Compromis dans une conspiration militaire dans la capitale, l'officier est expédié en résidence surveillée dans son village ; les "montoneros", travailleurs de la briqueterie "L'Espérance", le prennent comme chef, — « Il faut que quelque chose change. On ne peut continuer à opprimer un pays indéfiniment » — mais tous se retrouvent dans un bagne militaire situé dans une île du grand fleuve. Quand la Guerre du Chaco mobilise le pays contre la Bolivie qui voulait s'approprier la province du Nord, croyant y trouver du pétrole, tous se retrouvent sur le front, et Vera devient le chef d'un avant-poste où le ravitaillement en eau ne parvient pas. La guerre se déroule dans des conditions épouvantables. Des soldats se mutinent, d'autres se mutilent ; d'autres enfin font preuve d'un courage extraordinaire et souvent vain, supportant d'indicibles souffrances, comme lors de la mission suicidaire des camions citernes vers le fort de Boqueron assiégé.

A la fin de la guerre, ayant survécu par miracle à cet épisode, le lieutenant Vera devenu maire de son village d'Itapé assiste au retour du dernier héros, incapable de s'adapter à la paix.

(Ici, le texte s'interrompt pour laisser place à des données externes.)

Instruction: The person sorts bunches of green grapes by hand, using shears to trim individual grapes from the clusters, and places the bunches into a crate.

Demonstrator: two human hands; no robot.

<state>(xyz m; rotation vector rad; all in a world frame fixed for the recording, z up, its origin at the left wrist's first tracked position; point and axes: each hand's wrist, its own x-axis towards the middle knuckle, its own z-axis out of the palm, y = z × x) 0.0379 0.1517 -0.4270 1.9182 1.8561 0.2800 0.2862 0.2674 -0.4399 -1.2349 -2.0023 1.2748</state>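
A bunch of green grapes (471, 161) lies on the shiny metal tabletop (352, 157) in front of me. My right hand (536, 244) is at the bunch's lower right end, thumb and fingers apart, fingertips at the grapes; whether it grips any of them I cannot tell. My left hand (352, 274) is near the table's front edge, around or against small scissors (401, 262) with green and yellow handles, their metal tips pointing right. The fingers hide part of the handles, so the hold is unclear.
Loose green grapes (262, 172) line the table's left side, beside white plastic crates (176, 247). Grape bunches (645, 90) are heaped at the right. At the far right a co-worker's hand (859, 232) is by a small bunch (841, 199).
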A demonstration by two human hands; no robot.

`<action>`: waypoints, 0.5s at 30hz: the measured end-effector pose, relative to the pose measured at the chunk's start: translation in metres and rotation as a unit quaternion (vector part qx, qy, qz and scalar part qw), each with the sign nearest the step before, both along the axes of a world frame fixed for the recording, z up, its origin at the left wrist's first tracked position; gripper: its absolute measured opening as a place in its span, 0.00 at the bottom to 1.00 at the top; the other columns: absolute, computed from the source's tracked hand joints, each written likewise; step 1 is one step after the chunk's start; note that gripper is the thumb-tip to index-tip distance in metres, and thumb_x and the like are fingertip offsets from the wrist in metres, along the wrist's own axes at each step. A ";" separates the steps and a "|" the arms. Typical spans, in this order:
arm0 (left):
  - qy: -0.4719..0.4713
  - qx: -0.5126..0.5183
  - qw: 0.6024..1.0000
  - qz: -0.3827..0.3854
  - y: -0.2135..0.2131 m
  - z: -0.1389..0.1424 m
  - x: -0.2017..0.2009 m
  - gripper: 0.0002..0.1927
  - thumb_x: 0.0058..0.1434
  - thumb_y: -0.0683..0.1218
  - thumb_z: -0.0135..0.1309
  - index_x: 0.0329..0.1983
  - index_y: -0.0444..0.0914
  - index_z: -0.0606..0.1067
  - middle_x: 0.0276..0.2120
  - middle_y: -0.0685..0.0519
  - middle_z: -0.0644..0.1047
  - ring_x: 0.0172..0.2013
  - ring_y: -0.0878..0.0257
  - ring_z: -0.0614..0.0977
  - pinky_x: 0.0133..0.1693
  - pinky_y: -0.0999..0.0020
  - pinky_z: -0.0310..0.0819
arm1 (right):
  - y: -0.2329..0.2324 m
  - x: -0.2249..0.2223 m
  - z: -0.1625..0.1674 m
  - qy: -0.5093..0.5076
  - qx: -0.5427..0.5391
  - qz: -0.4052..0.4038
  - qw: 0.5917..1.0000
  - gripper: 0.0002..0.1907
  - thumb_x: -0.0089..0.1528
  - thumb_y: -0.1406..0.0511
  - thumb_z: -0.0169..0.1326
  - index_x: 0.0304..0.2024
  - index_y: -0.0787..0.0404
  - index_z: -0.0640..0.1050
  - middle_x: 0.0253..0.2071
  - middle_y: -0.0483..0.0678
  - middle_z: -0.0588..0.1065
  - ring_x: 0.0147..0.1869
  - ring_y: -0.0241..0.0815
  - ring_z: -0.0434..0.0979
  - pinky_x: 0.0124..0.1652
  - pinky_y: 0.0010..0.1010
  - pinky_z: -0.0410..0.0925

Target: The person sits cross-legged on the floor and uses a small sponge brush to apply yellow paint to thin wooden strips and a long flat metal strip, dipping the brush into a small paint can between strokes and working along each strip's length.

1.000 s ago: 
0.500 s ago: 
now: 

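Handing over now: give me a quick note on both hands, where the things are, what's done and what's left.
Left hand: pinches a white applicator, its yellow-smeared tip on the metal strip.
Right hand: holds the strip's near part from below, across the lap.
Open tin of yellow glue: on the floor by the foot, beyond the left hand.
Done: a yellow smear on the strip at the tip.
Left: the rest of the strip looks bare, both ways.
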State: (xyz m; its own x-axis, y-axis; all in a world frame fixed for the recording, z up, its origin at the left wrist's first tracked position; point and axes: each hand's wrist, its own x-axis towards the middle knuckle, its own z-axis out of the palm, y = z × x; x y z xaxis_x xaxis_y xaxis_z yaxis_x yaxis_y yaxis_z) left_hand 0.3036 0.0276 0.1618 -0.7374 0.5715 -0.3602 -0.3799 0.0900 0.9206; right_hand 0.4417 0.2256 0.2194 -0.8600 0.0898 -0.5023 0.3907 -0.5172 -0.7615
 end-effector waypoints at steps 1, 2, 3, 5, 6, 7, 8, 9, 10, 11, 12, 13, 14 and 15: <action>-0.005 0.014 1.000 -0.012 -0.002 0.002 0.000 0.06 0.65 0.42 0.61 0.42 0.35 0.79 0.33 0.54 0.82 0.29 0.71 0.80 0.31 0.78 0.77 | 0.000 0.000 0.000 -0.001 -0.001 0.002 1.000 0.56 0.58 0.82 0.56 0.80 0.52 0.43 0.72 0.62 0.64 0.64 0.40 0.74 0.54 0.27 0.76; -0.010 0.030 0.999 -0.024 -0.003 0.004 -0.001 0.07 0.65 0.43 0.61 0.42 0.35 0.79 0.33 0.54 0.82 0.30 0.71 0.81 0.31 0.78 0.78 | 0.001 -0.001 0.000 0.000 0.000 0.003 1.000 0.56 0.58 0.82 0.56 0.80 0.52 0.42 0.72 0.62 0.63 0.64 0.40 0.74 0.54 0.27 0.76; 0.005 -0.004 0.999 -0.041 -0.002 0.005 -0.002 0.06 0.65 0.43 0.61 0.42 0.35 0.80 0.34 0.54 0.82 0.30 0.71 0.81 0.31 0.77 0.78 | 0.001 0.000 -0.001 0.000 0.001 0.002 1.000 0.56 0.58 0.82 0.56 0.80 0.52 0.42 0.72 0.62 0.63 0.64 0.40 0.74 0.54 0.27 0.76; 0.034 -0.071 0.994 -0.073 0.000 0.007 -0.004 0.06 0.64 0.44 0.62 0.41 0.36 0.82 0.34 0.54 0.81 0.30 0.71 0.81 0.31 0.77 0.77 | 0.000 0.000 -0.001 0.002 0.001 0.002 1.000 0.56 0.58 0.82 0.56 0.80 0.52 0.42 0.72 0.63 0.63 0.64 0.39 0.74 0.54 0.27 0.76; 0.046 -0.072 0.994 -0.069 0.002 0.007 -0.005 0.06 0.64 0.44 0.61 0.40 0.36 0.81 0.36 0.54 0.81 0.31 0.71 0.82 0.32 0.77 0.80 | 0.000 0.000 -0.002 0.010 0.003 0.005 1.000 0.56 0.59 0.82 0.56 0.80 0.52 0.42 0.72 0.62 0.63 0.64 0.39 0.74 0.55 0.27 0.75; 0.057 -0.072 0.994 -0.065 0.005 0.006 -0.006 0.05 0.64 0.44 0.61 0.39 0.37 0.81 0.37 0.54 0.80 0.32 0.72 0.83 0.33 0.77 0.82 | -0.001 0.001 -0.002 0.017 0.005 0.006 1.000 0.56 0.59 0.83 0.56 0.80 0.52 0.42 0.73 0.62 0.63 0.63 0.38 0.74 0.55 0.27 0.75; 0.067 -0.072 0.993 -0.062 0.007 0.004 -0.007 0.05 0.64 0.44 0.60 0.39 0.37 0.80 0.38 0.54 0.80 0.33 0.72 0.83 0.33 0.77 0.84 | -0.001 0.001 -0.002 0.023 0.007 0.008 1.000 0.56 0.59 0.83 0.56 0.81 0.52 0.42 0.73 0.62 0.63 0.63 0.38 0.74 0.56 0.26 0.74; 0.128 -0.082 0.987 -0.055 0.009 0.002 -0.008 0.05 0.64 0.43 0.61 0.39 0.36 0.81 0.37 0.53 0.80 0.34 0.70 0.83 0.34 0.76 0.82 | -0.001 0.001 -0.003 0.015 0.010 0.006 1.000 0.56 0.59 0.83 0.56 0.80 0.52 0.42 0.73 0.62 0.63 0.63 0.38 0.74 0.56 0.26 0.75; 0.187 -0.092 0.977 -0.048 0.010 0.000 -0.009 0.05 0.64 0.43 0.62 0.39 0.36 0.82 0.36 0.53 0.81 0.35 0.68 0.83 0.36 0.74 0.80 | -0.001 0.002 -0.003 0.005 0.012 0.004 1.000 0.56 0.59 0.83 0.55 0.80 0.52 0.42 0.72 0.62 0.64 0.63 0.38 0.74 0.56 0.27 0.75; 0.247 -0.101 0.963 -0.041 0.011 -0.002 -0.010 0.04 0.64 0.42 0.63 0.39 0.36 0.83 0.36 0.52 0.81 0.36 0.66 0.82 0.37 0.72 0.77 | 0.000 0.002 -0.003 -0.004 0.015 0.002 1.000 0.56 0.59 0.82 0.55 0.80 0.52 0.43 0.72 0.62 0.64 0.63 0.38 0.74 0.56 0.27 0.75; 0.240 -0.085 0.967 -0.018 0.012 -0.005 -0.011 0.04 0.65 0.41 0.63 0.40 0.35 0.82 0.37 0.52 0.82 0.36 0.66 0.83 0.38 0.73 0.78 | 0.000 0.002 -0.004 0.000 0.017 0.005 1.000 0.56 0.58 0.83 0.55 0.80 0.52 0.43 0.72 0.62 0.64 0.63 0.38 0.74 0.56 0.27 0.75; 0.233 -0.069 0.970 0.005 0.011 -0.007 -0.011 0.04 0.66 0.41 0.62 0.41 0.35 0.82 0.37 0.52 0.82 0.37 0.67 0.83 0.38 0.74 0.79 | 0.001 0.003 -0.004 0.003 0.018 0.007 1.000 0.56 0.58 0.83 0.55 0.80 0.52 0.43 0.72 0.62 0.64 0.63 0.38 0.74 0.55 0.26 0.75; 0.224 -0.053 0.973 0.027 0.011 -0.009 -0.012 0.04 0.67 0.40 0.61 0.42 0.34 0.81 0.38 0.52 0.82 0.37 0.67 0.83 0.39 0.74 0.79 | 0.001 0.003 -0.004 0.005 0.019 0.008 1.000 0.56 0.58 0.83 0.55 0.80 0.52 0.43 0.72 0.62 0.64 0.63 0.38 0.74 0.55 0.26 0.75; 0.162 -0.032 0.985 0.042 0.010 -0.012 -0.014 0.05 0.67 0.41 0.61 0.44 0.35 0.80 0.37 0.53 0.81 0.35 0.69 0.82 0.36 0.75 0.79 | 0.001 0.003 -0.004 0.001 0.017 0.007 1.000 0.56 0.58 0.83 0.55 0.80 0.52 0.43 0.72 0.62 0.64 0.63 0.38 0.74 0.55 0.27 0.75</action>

Dans son journal de temps de guerre puis dans un ultime chapitre, c'est lui encore qui donne le sens de ce livre sur la douleur :

« Il doit bien y avoir une issue à ce monstrueux contre-sens de l'homme crucifié par l'homme, conclut le maire, parce que sinon il faudrait penser que la race humaine est maudite à jamais, que ceci c'est l'enfer et que nous ne pouvons pas espérer le salut.»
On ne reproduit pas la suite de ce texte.